▸ Work order
From the entries that follow, reproduce exactly and only the lines from the line with "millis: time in" to the line with "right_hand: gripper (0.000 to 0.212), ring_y", endpoints included.

START Records to process

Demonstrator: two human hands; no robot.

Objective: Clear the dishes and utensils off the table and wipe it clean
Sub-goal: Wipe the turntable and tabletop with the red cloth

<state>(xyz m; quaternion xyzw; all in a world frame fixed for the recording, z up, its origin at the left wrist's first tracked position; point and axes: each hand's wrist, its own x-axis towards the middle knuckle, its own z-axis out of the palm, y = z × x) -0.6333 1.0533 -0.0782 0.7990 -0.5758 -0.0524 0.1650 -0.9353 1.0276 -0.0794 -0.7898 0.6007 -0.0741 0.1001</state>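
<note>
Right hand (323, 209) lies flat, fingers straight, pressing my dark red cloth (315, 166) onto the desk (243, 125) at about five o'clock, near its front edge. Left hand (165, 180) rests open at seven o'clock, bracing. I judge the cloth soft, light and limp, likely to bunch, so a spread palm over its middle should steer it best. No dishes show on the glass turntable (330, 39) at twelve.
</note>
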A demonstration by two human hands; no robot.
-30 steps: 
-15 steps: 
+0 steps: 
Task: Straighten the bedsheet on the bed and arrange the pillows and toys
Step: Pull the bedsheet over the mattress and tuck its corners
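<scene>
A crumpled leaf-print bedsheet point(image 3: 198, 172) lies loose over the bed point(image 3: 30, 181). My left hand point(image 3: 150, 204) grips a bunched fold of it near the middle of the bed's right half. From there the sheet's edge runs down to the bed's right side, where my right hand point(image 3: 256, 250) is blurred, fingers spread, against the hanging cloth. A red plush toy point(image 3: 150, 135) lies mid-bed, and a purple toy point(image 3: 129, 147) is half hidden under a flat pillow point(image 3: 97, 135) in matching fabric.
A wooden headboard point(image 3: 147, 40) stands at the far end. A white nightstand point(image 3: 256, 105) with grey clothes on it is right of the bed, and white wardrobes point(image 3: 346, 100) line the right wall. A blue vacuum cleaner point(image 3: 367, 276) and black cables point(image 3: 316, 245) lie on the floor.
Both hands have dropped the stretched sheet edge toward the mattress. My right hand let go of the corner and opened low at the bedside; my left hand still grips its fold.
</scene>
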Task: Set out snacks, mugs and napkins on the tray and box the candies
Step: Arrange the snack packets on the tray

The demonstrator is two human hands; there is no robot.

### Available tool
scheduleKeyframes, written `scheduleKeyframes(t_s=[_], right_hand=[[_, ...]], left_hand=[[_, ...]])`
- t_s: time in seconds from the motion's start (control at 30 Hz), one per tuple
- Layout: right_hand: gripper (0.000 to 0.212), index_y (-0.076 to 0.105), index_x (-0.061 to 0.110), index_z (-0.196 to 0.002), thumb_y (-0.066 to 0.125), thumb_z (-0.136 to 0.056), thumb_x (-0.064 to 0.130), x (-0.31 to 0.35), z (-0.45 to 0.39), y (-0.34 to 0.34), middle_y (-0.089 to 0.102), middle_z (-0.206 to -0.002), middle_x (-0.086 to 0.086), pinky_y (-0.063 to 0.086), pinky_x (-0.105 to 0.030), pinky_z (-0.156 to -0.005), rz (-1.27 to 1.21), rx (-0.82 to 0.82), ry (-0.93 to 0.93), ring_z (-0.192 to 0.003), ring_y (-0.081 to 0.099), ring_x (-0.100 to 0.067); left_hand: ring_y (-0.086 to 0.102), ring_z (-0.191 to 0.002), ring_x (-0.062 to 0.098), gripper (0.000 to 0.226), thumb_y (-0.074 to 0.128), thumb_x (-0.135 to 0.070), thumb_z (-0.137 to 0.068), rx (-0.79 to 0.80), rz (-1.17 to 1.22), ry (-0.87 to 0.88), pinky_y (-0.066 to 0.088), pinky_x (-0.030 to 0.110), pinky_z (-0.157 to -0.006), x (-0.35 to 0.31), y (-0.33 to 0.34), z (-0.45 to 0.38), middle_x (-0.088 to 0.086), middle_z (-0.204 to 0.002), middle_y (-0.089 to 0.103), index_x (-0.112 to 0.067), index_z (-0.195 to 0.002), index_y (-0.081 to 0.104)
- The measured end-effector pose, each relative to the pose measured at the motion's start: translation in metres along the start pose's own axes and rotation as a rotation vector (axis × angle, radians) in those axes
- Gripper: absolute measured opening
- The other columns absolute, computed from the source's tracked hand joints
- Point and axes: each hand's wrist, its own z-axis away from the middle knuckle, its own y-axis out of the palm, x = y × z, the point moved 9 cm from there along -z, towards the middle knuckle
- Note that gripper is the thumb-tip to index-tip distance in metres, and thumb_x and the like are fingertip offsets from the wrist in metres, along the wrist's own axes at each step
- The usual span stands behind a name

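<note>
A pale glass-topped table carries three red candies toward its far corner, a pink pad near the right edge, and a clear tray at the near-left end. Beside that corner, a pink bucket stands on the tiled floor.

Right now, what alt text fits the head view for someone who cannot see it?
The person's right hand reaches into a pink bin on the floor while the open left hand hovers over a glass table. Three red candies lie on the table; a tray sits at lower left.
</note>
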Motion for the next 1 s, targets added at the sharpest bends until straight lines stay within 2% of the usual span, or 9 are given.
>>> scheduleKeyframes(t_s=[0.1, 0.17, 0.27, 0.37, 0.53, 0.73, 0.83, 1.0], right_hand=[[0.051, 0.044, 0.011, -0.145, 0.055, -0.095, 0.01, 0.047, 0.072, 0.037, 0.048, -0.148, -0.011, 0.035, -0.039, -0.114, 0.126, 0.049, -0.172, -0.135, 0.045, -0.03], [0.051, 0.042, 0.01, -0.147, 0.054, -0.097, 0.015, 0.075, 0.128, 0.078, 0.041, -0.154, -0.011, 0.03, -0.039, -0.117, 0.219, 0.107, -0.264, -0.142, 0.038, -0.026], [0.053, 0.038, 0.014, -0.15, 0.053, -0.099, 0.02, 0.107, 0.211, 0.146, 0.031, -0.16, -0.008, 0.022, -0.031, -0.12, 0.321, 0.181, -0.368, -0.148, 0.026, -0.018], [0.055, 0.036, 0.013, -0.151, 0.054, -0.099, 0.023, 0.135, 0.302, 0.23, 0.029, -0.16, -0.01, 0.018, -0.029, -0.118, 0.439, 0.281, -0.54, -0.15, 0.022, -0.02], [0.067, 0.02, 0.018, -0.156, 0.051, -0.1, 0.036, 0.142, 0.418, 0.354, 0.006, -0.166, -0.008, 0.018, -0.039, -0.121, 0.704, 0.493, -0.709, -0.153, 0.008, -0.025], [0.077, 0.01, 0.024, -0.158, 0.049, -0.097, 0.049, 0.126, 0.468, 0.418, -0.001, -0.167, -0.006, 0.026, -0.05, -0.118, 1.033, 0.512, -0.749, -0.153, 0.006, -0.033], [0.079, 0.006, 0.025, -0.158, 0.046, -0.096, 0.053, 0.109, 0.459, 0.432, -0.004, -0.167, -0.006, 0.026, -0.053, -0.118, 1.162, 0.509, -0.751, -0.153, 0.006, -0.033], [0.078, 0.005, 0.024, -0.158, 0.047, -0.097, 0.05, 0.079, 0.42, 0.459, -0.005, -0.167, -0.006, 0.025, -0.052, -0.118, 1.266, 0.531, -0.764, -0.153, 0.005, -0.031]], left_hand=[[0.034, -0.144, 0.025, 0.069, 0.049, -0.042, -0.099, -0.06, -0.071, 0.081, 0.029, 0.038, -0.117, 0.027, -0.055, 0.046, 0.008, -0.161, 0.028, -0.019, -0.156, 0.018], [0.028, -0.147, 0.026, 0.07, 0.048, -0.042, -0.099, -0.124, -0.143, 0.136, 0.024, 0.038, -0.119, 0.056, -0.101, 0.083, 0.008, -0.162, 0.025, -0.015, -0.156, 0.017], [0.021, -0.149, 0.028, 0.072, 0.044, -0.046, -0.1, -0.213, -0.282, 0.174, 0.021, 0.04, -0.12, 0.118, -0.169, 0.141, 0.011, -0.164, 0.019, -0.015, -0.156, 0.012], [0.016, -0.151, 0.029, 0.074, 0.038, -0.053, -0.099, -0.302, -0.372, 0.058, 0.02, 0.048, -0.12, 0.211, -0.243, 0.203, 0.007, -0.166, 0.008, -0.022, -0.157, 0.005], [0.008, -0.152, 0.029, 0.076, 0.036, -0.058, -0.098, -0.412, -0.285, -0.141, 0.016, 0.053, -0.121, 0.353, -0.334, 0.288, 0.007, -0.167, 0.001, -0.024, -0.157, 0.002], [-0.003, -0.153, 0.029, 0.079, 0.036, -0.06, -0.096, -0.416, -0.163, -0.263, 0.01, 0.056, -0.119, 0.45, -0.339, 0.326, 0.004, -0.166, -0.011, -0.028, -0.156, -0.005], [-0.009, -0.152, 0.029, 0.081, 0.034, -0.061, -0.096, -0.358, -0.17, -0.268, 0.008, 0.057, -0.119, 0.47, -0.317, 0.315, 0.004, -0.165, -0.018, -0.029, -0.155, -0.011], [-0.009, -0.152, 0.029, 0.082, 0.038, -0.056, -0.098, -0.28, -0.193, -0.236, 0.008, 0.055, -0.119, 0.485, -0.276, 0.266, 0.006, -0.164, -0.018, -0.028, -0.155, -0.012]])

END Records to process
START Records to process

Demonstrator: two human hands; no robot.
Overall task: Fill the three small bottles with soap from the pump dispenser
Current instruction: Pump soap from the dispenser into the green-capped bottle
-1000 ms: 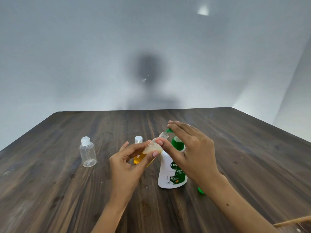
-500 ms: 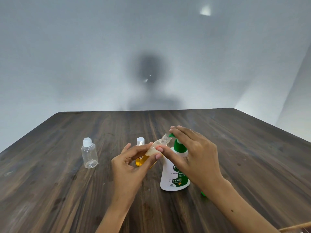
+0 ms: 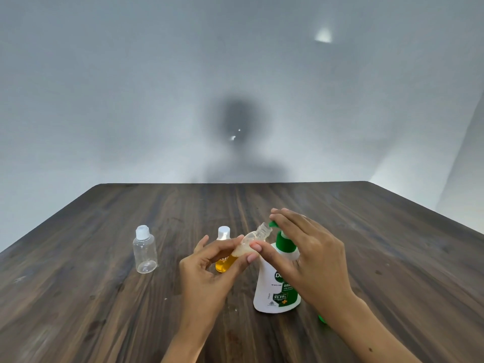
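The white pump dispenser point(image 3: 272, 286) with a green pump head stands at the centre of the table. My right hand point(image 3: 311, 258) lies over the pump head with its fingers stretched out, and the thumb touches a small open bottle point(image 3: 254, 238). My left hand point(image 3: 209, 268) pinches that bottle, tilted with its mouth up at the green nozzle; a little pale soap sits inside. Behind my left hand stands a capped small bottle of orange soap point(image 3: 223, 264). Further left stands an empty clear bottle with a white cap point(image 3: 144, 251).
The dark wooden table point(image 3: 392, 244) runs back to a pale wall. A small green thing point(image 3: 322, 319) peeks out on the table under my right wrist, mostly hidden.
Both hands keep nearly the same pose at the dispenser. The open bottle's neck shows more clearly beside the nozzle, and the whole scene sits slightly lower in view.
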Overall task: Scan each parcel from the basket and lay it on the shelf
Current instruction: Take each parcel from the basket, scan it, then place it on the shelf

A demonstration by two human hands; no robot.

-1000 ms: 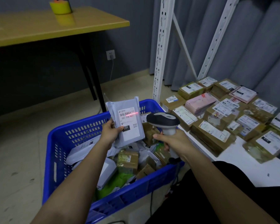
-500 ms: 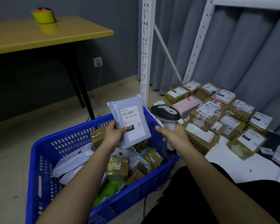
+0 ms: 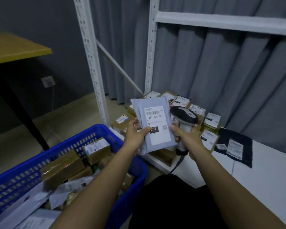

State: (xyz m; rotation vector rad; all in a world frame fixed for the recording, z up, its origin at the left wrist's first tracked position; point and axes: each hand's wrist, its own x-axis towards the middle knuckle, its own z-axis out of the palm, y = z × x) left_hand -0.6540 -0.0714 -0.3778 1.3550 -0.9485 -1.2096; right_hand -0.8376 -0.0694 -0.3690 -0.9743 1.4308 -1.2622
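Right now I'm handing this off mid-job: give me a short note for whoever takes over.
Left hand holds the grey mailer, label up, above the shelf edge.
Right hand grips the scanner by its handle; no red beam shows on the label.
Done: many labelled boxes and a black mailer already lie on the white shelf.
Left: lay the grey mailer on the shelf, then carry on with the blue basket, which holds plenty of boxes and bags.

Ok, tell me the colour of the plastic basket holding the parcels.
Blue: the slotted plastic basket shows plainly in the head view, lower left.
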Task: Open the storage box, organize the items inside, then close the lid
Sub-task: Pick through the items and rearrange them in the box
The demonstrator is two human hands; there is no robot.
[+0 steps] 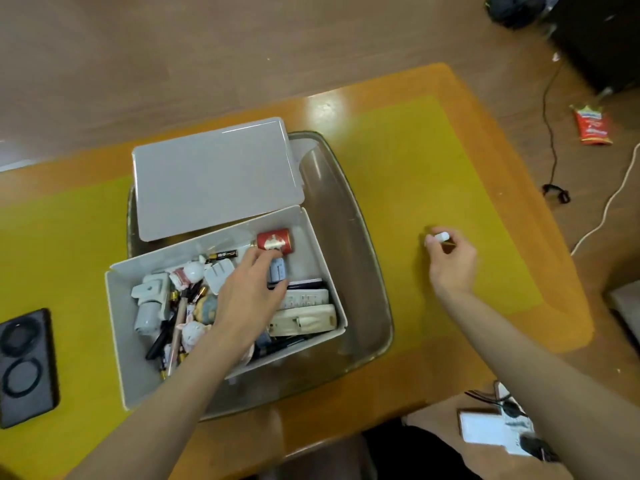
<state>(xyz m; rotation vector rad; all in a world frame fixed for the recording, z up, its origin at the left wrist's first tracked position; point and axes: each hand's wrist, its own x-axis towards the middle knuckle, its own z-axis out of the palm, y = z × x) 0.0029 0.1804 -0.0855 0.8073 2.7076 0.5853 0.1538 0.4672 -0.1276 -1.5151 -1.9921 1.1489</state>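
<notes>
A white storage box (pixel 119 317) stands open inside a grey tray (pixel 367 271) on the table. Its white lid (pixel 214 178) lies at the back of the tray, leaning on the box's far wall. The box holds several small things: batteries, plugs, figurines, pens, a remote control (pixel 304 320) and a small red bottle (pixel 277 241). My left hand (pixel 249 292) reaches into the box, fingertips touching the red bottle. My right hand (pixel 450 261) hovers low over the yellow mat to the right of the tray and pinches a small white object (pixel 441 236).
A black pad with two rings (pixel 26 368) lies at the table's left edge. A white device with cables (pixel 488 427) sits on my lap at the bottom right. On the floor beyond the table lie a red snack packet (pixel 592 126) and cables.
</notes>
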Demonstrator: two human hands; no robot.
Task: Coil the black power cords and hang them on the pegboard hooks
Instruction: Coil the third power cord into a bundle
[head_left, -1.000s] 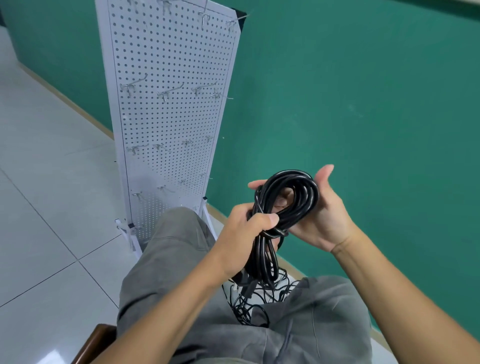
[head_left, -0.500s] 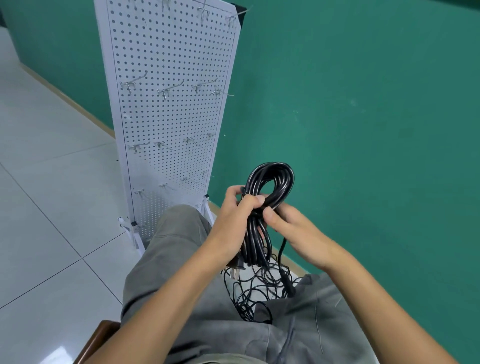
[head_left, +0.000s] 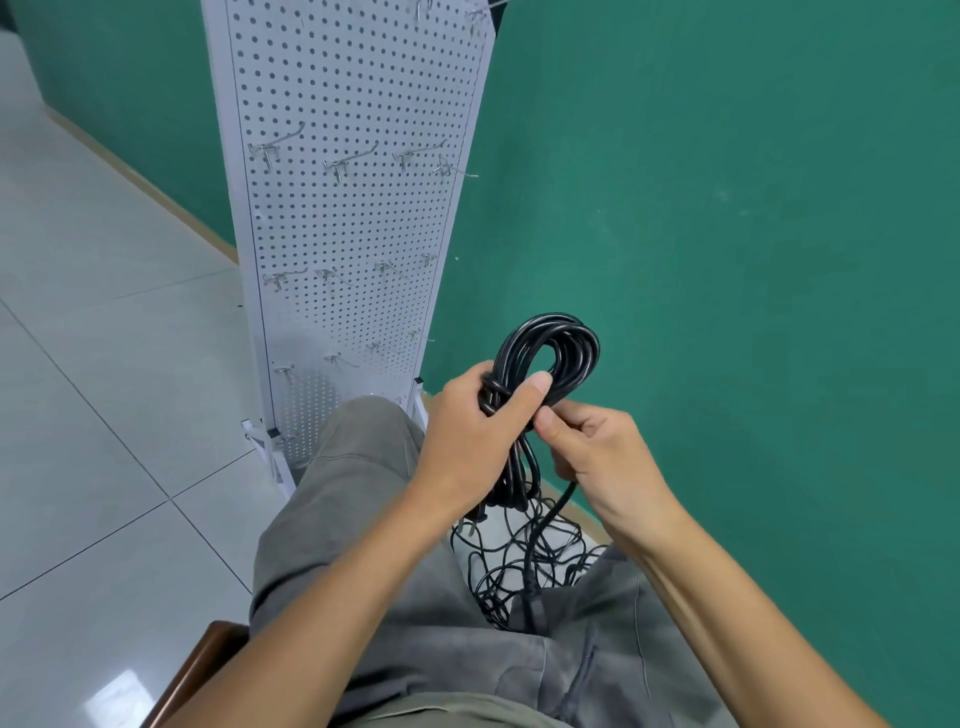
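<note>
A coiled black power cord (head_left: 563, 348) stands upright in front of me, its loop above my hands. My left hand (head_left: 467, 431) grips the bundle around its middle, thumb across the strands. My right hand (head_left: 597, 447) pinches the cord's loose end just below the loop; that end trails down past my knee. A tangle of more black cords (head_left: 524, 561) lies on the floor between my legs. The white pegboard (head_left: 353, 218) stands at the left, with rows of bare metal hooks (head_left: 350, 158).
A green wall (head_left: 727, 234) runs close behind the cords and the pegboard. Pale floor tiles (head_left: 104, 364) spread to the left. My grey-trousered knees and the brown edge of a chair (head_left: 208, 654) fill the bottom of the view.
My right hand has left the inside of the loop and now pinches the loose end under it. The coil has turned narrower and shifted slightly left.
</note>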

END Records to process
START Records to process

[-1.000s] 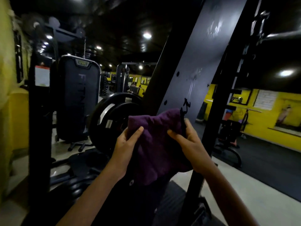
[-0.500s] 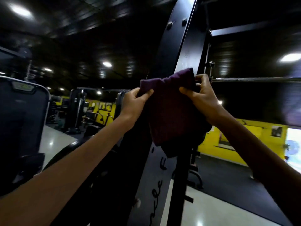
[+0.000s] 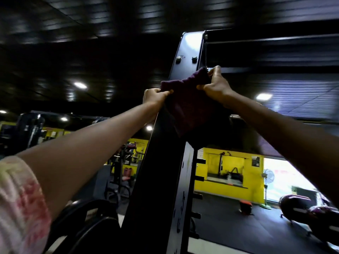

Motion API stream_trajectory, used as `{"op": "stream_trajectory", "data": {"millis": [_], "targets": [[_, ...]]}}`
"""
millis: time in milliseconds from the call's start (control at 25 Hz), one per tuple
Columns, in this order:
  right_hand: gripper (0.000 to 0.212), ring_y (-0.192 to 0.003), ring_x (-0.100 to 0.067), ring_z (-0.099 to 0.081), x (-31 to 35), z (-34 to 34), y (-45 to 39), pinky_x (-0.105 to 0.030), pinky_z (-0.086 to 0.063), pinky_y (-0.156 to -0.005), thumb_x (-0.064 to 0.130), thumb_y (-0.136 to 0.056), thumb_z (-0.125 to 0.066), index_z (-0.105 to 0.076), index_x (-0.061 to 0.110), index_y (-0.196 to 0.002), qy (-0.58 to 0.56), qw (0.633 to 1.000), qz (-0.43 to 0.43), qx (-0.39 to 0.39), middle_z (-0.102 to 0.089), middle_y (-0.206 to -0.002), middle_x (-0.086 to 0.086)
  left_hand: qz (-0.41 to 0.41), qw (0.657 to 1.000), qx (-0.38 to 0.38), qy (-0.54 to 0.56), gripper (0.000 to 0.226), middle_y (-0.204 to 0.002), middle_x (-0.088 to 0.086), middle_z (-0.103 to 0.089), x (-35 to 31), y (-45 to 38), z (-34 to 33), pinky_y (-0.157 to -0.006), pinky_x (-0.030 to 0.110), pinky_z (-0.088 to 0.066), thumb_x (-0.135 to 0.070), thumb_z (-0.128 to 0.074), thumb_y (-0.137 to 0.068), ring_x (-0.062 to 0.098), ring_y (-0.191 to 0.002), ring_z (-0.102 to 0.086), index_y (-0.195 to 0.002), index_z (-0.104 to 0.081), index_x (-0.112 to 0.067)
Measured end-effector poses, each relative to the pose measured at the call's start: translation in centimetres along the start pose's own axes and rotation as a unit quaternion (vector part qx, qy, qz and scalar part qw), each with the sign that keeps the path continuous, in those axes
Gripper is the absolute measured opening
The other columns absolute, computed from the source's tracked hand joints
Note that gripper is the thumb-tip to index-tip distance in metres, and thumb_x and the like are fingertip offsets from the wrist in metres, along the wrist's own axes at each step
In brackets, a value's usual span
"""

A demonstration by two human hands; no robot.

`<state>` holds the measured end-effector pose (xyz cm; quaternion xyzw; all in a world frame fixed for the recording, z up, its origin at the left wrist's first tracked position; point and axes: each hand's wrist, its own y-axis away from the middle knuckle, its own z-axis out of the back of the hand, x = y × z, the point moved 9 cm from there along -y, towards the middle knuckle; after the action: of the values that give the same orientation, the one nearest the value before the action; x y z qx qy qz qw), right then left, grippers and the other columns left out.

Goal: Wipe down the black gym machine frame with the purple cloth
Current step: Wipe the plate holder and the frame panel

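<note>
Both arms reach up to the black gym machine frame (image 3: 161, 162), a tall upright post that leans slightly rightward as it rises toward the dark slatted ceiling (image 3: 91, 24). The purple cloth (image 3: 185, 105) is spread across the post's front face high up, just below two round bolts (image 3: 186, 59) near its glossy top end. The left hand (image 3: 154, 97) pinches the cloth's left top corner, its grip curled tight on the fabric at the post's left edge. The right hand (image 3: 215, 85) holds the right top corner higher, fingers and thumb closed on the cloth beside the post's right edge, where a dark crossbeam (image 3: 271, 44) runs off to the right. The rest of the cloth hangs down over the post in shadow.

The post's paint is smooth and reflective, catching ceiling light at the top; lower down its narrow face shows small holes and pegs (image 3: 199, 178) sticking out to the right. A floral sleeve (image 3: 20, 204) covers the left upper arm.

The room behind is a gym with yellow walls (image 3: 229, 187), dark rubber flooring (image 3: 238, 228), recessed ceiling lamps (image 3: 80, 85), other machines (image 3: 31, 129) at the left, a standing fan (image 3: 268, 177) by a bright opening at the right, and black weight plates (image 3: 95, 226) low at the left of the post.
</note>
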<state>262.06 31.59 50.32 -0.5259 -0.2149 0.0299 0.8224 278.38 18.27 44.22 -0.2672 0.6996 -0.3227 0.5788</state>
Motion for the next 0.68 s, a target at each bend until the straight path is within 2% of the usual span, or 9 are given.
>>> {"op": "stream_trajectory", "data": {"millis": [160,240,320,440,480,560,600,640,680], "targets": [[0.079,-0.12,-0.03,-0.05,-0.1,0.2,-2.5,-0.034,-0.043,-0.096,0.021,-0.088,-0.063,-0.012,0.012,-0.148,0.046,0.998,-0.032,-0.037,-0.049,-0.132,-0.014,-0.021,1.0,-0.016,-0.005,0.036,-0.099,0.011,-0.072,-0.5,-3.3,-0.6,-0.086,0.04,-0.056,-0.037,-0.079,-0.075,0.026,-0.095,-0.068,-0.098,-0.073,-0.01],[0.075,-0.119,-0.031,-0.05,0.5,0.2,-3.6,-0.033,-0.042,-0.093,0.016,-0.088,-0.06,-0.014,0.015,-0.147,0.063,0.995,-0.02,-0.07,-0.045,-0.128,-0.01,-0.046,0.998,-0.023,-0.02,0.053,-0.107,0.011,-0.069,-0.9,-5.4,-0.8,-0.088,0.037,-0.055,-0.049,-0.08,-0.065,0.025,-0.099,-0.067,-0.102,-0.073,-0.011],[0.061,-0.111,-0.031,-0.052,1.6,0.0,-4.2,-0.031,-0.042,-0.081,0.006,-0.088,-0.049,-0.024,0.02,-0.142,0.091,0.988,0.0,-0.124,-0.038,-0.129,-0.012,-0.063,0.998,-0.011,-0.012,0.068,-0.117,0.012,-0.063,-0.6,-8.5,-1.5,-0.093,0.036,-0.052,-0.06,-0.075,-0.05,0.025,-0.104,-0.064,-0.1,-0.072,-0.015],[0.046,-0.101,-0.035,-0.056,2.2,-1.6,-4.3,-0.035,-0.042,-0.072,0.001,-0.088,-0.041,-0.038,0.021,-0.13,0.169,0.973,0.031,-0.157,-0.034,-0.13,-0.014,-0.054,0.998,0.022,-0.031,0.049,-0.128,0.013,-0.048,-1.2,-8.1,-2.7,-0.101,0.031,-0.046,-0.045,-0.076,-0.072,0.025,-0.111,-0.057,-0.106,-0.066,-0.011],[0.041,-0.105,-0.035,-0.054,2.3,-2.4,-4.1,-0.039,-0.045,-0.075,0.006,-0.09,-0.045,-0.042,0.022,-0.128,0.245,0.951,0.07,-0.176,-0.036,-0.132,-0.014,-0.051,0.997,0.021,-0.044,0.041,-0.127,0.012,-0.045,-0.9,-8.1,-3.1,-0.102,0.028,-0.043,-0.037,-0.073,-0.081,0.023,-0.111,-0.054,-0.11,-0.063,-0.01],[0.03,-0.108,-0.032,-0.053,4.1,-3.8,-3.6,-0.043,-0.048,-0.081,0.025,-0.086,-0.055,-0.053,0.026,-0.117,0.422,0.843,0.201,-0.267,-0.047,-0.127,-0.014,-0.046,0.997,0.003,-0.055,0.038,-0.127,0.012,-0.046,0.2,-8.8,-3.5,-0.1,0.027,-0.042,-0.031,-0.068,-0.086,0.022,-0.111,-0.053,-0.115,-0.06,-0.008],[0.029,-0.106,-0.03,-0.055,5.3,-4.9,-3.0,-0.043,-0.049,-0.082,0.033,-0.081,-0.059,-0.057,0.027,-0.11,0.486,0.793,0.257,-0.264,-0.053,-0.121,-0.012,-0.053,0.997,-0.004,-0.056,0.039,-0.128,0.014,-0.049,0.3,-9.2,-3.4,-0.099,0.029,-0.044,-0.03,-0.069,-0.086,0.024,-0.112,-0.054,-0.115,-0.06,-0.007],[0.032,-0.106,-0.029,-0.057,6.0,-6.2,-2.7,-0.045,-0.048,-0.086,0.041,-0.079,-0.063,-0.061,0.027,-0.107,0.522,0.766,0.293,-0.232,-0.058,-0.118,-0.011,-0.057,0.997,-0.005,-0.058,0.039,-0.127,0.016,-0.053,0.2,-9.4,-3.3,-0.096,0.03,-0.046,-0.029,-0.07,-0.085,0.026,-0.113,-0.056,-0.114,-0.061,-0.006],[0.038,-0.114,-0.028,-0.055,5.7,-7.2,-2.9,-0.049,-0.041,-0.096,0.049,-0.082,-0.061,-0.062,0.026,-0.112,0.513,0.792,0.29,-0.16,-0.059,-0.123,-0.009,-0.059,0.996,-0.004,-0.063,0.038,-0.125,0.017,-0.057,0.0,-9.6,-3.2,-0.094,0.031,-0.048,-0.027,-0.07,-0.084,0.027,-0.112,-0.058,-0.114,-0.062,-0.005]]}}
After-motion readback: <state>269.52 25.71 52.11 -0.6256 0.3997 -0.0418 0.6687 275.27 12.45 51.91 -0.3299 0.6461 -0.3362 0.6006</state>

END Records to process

▸ Response
millis: time in milliseconds from the call's start (control at 25 Hz), one per tuple
Columns, in this order:
  right_hand: gripper (0.000 to 0.212), ring_y (-0.192 to 0.003), ring_x (-0.100 to 0.067), ring_z (-0.099 to 0.081), x (-31 to 35), z (-34 to 34), y (-45 to 39), pinky_x (-0.105 to 0.030), pinky_z (-0.086 to 0.063), pinky_y (-0.156 to -0.005), thumb_x (-0.064 to 0.130), thumb_y (-0.136 to 0.056), thumb_z (-0.125 to 0.066), index_z (-0.105 to 0.076), index_x (-0.061 to 0.110), index_y (-0.196 to 0.002), qy (-0.58 to 0.56), qw (0.633 to 1.000), qz (-0.43 to 0.43), qx (-0.39 to 0.39), middle_z (-0.102 to 0.089), middle_y (-0.206 to -0.002), middle_x (-0.086 to 0.086)

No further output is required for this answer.